Last week we defined confidence as “the ability to reach beyond how you’re feeling in the moment in order to take action that leads to the outcome you want,” as stated by Kate Burton and Brinley Platts in Boost Your Confidence in a Day for Dummies.
Now that we know what confidence is, how do we develop and practice this needed skill in our everyday lives?
Invest your time.
This is my personal confidence “secret.” I’m a confident writer because I’ve been writing just about every day since I was in elementary school. As an adult, I don’t let jobs, family life or anything else stop me. I wrote a ton of short stories when I had a newborn and a toddler at home and was working two jobs. Since I had no other free time, I wrote on the train on my way to and from work.

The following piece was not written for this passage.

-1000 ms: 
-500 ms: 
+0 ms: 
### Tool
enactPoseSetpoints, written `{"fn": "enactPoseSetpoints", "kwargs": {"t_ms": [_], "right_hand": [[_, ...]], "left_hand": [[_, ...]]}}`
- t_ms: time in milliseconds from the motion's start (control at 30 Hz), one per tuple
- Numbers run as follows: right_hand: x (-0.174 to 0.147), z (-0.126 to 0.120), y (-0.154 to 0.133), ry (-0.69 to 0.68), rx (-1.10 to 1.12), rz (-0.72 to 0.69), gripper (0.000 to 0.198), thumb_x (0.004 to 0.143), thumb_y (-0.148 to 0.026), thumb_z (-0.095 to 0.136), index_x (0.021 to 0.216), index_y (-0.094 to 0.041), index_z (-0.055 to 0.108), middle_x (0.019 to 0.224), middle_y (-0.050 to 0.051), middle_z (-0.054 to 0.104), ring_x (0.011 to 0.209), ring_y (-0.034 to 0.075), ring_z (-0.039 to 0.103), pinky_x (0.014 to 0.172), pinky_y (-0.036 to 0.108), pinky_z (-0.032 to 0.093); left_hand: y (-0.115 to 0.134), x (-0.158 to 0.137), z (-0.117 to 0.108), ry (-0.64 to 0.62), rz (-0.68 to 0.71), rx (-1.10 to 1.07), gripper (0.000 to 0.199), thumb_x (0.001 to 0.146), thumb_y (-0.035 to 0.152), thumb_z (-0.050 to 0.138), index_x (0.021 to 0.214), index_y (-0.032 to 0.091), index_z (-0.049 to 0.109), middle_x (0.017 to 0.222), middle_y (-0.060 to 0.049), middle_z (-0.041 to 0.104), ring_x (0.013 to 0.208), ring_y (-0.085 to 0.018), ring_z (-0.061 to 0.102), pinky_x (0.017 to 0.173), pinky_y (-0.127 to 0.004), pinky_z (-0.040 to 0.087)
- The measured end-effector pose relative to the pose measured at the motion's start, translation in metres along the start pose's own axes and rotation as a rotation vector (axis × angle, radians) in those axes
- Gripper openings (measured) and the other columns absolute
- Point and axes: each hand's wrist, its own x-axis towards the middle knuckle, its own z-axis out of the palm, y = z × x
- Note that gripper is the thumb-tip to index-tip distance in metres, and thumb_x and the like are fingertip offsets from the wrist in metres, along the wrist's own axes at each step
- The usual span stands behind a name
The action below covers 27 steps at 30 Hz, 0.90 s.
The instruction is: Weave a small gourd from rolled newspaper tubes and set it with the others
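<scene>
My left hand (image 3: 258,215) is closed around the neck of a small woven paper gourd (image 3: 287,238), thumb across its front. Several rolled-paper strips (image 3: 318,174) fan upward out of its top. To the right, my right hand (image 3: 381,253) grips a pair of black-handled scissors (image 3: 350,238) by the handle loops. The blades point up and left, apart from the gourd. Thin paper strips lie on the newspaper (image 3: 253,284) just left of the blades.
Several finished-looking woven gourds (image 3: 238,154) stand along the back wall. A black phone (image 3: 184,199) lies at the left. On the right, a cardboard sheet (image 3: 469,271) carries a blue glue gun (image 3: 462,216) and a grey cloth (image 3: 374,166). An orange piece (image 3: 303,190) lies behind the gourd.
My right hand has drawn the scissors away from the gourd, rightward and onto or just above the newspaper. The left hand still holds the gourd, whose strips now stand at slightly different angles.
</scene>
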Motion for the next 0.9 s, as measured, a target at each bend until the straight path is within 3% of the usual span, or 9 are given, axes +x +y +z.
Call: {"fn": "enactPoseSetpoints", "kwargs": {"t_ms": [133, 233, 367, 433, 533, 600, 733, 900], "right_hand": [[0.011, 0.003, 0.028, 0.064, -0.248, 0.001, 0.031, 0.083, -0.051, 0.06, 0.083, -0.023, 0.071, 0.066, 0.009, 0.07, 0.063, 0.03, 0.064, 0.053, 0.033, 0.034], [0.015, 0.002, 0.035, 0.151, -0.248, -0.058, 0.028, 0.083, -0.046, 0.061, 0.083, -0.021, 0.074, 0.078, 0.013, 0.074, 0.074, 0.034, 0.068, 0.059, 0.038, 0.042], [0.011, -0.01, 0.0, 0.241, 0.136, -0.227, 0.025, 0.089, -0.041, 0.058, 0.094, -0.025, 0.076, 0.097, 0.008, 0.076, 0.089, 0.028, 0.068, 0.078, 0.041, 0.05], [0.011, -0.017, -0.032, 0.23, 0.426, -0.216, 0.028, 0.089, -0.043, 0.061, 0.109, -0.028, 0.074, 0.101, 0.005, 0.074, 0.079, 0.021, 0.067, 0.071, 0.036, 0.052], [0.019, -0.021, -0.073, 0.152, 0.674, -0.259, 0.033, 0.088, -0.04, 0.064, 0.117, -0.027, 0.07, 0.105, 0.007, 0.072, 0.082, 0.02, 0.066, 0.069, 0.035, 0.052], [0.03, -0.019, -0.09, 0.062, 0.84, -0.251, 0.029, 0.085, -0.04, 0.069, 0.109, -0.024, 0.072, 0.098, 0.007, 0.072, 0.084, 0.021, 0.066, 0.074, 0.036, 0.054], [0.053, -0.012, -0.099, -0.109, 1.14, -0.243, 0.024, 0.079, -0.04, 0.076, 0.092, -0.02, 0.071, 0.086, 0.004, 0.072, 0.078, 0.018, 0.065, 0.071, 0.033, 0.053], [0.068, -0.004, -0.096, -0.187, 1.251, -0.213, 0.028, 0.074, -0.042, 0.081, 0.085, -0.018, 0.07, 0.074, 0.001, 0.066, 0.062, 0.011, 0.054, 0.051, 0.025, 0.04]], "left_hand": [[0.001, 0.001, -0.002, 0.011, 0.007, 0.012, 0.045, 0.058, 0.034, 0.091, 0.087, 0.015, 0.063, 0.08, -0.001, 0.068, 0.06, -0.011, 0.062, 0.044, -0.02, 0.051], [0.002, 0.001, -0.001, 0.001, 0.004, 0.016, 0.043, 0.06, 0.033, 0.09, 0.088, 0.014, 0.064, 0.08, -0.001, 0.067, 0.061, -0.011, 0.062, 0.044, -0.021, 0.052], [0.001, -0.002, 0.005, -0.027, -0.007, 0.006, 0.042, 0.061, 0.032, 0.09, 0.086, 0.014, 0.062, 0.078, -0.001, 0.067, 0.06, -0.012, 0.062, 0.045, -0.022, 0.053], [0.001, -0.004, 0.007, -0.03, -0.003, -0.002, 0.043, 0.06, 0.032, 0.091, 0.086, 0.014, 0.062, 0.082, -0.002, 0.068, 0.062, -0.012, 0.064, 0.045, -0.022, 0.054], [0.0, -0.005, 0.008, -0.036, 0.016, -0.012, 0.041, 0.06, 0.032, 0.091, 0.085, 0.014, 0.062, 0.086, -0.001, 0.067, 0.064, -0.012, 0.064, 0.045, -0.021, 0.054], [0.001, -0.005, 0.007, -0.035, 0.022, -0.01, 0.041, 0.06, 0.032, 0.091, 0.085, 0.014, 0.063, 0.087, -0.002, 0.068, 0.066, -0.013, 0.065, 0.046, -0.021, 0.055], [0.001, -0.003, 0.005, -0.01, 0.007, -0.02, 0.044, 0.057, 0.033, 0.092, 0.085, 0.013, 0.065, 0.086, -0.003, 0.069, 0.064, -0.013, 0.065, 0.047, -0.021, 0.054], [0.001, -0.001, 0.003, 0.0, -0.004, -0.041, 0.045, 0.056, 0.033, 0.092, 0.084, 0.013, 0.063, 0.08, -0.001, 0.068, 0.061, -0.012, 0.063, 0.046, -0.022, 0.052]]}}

I could do this, carve out a few minutes a day for this activity because it is something I love. That’s key. If you enjoy an activity you will be more willing to spend the time it takes to improve and grow in confidence.
Visualize who you want to be.
What if you suddenly possessed supreme confidence, what would you do with it?
Boost Your Confidence suggests you use the tried and true self-help tool, visualization. Can you see yourself achieving your heart’s desire? Can you imagine what it will feel like to accept an award of excellence in your field? And most importantly when you are living the life of your dreams, what activities will you be engaged in? Who will be around you? Can you picture this?
“Although it’s a simple mental discipline, it [visualization] can have dramatic effects,” write Burton and Platts. “It’s a powerful motivational tool that’ll help you take your confidence sky high.”
Know you already have all you need.
In the book The Mastery of Love, Don Miguel Ruiz likens the heart to a “magical kitchen” where you can eat anything you want. If you had such a kitchen and someone comes knocking on your door offering you a mediocre yet expensive pizza, would you purchase it? Of course not because in your magical kitchen you have better--and it’s free.
Yet how many of us—due to lack of confidence in our worth—settle for mediocre pizza? I once lost a friendship that I tried for years to repair to no avail. After reading Ruiz’s book I realized I was working my fingers to the bone for pizza! I truly believed the friendship was an essential part of my life, but when I considered my magical kitchen which contained tons of other far more positive and rewarding friendships, my writing, my art, my family. Even my soap operas and foreign dramas were more fulfilling. Finally, after years of turmoil, I had the confidence in myself to let it go completely.
“Don’t go around the world begging for love…you are love,” says Ruiz on his website.
Knowing this is one of the greatest confidence boosters there is.